I can't help but think about a long running gag in the popular Netflix cartoon "F is For Family", and the entirety of "Ron Burgundy". In the timescale of that stupid fucking graph from the OP, there was a significant bias against women in medicine and science. Women were steered away from those occupations heavily in favor of men, despite the fact that the majority of interest in veterinary science that has been expressed to me over the course of my life has come from women (with the exception of my husband, who was, ironically enough, thought to be a woman at the time he expressed an interest in veterinary science.)
So, given the population differences in interest, and the accompanying reduction in bias against women in those fields which closely matches the timeline of that dumb fucking graph from the OP, I don't see why it would have turned out any other way.
This isn't a sign of institutional sexism, but rather a sign of the end or reduction of an institutional sexism. That the OP doesn't take into account the historical context, particularly in the late 70's and early 80's, is, I think, a pretty big flaw in their argument.

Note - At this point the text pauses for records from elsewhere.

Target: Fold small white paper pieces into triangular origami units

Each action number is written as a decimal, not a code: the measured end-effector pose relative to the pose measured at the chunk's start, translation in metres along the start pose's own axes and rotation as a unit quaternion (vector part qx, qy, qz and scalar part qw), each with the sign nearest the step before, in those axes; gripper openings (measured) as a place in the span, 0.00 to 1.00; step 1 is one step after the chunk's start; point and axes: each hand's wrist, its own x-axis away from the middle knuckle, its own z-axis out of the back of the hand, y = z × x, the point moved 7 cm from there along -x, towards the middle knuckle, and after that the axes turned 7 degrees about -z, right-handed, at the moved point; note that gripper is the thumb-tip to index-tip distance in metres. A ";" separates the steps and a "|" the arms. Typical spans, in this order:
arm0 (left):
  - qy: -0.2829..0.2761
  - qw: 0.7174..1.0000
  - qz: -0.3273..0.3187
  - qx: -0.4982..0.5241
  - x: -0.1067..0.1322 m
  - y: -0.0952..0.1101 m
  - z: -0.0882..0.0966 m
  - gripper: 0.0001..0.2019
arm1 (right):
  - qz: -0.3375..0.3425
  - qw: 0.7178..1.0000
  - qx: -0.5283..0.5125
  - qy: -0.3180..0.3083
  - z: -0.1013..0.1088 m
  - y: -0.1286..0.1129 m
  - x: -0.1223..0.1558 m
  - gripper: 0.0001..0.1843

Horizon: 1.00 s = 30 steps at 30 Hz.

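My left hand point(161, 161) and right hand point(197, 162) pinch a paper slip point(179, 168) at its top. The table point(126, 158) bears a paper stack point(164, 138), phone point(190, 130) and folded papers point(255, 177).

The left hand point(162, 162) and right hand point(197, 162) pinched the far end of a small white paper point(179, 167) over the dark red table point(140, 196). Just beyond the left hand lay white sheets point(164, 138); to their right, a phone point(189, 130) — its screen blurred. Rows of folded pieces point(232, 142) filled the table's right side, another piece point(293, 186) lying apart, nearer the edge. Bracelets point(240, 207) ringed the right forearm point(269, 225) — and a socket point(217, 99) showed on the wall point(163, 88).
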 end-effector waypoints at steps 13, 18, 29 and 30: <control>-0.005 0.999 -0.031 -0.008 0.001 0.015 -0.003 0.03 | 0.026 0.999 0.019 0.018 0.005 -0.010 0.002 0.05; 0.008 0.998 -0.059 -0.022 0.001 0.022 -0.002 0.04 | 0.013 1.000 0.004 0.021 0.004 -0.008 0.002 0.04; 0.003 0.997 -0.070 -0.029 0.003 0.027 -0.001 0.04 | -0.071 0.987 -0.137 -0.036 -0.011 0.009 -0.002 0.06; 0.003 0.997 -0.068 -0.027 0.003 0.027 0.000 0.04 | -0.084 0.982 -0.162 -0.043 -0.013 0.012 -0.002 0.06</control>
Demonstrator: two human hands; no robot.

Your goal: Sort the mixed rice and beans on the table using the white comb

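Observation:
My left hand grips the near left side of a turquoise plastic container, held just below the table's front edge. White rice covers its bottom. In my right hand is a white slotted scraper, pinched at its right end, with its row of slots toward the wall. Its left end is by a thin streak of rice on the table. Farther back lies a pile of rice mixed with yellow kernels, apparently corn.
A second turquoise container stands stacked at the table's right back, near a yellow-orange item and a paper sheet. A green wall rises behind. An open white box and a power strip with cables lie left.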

Right. It's not. It's an example that 5 million years of evolution have made humans - like nearly every other animal - sexually dimorphic. Men and women,
generally, are interested in different things. The purpose of the OP is to contrast the gender disparity in veterinary medicine with gender disparities in other areas.
As you point out, the disparities are often
not due to sexism or discrimination.
And where you seem to be failing yo use your brainpan, then, is the part where *I have seen you frequently assume individual preference, capability, and desert based on population differences*. Knowing what a population is generally like says nothing about what an individual wants, likes, or is capable of.
Looking at the graph, it is indeed clear that sexism *did* create a rather extreme discrepancy, and one for which there are still social and cultural reinforcing factors in play.
Would you, for instance, be willing to agree to the following statement: "that people who are born with vaginas TEND to pick toys of a particular character *does not* mean that a specific person with a vagina should be limited or corralled, outside of their own self-selection of those toys, to play with such toys; that regardless of population preferences, the only preferences that matter in any particular instance are those of the child"?.